▶ [ASSIGNED TASK]: Take every line from the data that has the word "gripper" in it.

▶ [SUPPLIED INFORMATION]:
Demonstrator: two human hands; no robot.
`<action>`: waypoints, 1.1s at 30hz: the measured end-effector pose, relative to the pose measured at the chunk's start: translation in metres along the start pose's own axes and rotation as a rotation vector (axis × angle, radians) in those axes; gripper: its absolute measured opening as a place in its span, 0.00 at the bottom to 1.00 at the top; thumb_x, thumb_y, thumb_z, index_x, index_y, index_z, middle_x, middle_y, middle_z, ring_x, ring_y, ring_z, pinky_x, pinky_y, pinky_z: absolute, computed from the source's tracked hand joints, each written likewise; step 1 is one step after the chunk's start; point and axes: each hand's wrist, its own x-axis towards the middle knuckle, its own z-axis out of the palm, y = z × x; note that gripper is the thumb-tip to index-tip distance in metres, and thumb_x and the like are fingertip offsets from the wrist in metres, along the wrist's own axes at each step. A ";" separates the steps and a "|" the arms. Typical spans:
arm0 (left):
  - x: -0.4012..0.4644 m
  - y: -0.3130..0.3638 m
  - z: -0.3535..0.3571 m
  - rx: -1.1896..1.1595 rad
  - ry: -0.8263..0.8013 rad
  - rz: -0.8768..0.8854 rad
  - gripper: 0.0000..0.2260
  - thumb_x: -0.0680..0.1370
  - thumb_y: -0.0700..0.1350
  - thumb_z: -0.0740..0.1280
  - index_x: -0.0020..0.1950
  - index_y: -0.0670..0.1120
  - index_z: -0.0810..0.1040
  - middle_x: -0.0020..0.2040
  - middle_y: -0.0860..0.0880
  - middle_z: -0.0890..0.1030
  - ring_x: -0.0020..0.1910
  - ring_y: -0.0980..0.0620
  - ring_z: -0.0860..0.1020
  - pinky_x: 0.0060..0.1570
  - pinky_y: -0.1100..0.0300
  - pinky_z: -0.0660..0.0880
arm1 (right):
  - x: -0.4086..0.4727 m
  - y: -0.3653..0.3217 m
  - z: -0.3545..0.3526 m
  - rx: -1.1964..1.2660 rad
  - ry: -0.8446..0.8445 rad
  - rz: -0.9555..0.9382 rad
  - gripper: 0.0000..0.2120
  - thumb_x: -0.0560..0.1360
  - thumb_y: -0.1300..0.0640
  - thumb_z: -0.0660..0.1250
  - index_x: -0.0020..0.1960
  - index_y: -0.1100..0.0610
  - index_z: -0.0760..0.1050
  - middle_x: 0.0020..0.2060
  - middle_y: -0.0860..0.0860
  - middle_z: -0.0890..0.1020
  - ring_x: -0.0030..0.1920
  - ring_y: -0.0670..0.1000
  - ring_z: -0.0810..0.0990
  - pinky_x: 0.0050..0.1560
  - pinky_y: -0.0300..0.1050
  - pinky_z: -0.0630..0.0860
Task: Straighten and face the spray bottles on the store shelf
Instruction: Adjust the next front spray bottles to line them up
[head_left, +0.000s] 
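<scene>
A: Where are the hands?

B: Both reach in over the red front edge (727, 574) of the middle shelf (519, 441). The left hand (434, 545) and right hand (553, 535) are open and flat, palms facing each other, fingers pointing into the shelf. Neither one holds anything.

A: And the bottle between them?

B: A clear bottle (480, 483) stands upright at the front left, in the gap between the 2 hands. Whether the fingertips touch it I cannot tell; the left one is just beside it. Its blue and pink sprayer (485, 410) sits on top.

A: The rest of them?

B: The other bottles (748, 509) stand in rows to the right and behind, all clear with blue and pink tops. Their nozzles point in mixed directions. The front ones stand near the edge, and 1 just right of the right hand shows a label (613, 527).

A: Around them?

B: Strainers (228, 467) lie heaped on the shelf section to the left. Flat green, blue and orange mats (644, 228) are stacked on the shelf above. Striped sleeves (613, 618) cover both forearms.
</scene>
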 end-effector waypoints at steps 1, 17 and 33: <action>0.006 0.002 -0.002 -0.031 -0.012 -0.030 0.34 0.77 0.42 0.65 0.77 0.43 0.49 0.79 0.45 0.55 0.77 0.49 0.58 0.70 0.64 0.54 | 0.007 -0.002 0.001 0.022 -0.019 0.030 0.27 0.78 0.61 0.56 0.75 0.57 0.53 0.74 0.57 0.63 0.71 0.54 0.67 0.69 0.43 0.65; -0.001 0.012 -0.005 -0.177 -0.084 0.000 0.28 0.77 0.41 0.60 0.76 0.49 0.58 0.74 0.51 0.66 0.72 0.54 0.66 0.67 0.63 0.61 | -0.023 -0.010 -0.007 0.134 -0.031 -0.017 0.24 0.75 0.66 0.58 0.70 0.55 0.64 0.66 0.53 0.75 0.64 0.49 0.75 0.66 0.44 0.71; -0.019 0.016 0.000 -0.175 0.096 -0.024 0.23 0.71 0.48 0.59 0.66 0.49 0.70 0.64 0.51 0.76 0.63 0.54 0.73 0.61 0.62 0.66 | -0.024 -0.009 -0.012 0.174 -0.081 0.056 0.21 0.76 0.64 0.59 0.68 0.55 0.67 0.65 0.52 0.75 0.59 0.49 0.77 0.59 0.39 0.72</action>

▶ [THE COMPLETED TASK]:
`<action>`: waypoints, 1.1s at 30hz: the measured end-effector pose, relative to the pose measured at the chunk's start: translation in metres along the start pose's own axes and rotation as a rotation vector (axis × angle, radians) in those axes; gripper: its absolute measured opening as a place in its span, 0.00 at the bottom to 1.00 at the top; thumb_x, thumb_y, thumb_z, index_x, index_y, index_z, middle_x, middle_y, middle_z, ring_x, ring_y, ring_z, pinky_x, pinky_y, pinky_z: absolute, computed from the source's tracked hand joints, each written likewise; step 1 is one step after the chunk's start; point and axes: each hand's wrist, its own x-axis towards the middle knuckle, its own z-axis out of the palm, y = z × x; note that gripper is the thumb-tip to index-tip distance in metres, and thumb_x and the like are fingertip offsets from the wrist in metres, along the wrist's own axes at each step. A ";" separates the steps and a "|" the arms. Typical spans:
  - gripper: 0.0000..0.2260
  - gripper: 0.0000..0.2120

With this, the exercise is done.